■ Task goal: Only one stretch of the listing below is wanted. Begin at the line that has "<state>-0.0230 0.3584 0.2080", stop after the line that has "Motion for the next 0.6", and repeat every line in between exactly.

---+---

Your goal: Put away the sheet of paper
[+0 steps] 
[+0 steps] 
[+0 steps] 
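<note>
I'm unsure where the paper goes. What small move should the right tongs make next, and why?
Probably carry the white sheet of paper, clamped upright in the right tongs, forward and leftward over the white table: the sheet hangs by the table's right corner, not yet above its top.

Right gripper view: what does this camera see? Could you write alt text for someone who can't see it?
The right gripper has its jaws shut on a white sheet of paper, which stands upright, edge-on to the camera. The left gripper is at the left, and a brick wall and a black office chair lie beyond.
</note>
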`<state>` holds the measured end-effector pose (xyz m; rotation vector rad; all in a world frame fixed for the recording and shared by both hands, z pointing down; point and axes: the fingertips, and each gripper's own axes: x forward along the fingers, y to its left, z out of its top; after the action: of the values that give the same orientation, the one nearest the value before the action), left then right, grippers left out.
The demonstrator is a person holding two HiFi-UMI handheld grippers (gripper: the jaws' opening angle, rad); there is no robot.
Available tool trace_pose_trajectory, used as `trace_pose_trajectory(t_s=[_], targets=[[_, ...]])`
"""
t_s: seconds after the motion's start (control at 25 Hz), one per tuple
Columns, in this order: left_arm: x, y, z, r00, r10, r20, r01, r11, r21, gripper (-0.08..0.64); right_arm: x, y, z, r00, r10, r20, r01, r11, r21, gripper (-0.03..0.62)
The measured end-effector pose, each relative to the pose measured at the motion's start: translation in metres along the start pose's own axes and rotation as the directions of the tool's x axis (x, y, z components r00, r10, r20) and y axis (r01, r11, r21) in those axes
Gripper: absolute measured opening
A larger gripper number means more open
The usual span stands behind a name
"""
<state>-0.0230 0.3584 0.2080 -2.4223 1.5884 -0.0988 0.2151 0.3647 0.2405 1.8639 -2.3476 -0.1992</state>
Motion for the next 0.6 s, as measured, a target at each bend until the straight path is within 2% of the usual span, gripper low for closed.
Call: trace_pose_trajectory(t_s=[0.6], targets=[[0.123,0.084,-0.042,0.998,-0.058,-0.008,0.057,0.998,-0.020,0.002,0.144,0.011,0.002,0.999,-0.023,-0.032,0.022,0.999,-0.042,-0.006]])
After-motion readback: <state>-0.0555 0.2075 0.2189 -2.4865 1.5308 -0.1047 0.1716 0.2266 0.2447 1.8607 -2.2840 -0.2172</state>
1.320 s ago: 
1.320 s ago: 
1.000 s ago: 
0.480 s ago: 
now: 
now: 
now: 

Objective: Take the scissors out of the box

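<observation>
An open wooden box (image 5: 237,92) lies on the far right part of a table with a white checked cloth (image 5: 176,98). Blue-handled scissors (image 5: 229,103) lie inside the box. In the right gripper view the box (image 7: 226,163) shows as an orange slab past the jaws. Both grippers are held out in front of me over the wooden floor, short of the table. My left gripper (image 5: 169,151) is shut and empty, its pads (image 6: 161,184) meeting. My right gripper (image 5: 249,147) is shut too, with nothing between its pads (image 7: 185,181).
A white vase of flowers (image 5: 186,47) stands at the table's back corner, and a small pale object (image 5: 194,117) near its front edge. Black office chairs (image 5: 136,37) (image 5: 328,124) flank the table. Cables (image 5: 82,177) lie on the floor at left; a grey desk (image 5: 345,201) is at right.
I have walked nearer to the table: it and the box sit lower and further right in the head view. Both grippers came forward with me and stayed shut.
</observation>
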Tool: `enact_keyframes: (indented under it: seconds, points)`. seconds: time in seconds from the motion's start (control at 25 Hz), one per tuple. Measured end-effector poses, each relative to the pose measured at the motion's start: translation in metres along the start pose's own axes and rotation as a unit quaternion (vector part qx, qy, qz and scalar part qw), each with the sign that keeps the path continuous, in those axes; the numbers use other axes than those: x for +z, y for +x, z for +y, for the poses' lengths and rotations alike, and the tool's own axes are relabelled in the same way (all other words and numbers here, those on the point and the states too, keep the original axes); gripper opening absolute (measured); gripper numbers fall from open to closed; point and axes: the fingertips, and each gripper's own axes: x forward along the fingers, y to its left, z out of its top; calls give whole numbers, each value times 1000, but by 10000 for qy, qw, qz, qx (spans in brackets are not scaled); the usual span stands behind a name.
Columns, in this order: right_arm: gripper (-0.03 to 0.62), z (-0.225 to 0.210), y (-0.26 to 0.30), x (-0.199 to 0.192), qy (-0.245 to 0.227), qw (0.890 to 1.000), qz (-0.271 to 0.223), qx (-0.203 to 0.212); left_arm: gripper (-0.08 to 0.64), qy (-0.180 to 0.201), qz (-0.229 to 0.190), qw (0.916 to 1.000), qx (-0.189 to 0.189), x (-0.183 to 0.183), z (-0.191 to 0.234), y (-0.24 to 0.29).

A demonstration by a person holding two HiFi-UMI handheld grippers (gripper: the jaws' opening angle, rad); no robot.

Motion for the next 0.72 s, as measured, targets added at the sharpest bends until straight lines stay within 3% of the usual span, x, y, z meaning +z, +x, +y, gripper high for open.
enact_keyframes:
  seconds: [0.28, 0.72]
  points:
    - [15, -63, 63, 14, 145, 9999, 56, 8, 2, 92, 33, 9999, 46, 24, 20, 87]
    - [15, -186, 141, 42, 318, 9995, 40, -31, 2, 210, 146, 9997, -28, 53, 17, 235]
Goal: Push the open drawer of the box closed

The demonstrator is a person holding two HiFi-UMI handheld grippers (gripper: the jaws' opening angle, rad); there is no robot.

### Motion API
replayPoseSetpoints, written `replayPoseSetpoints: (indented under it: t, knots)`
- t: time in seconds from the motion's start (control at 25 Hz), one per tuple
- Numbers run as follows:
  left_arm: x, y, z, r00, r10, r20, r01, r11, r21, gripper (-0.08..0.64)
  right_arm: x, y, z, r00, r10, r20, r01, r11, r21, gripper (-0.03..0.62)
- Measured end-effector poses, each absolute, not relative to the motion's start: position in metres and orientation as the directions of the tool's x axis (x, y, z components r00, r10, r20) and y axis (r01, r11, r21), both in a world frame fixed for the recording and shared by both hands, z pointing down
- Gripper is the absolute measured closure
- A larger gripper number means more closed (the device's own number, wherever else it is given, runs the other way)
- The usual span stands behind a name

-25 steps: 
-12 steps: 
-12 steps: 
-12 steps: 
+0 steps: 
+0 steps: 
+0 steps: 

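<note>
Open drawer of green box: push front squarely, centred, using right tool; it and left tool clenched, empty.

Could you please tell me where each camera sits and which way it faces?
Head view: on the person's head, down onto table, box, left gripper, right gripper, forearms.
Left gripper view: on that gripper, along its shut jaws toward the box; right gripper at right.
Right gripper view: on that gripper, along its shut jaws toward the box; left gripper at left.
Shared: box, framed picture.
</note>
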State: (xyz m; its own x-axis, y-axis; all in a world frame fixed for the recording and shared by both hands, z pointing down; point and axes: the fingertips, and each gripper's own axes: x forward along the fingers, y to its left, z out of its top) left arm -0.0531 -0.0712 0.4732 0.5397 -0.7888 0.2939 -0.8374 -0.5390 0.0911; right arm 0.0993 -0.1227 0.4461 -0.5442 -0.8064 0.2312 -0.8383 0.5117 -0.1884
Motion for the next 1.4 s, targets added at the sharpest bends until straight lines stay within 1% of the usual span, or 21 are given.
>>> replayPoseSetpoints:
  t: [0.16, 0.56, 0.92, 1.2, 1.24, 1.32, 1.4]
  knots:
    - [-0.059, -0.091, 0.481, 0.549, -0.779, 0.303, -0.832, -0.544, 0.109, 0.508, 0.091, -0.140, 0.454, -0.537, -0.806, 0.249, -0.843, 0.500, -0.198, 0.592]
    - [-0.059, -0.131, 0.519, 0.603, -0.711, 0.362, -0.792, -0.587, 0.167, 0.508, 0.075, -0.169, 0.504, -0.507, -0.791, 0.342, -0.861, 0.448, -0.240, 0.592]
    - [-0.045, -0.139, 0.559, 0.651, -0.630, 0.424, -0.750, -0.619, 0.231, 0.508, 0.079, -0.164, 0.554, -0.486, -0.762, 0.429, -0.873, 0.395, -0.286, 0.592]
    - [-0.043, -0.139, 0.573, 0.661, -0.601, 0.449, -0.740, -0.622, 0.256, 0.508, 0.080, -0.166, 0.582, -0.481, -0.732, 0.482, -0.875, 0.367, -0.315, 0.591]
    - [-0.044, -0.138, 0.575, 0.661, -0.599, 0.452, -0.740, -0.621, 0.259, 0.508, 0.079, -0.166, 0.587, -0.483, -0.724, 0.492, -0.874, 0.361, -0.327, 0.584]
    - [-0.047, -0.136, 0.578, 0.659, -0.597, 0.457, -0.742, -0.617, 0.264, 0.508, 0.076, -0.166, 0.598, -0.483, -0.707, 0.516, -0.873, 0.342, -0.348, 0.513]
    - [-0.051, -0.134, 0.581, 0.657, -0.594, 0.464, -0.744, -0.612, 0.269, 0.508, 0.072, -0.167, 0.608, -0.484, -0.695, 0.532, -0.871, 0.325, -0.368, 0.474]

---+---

■ Reply:
<state>-0.0230 0.3584 0.2080 -2.4223 1.5884 -0.0988 0.2151 0.3647 0.2405 1.8639 -2.3476 -0.1992</state>
Motion for the next 0.6 s, as measured, a target at each bend until the straight path is within 2% of the usual span, gripper low for closed.

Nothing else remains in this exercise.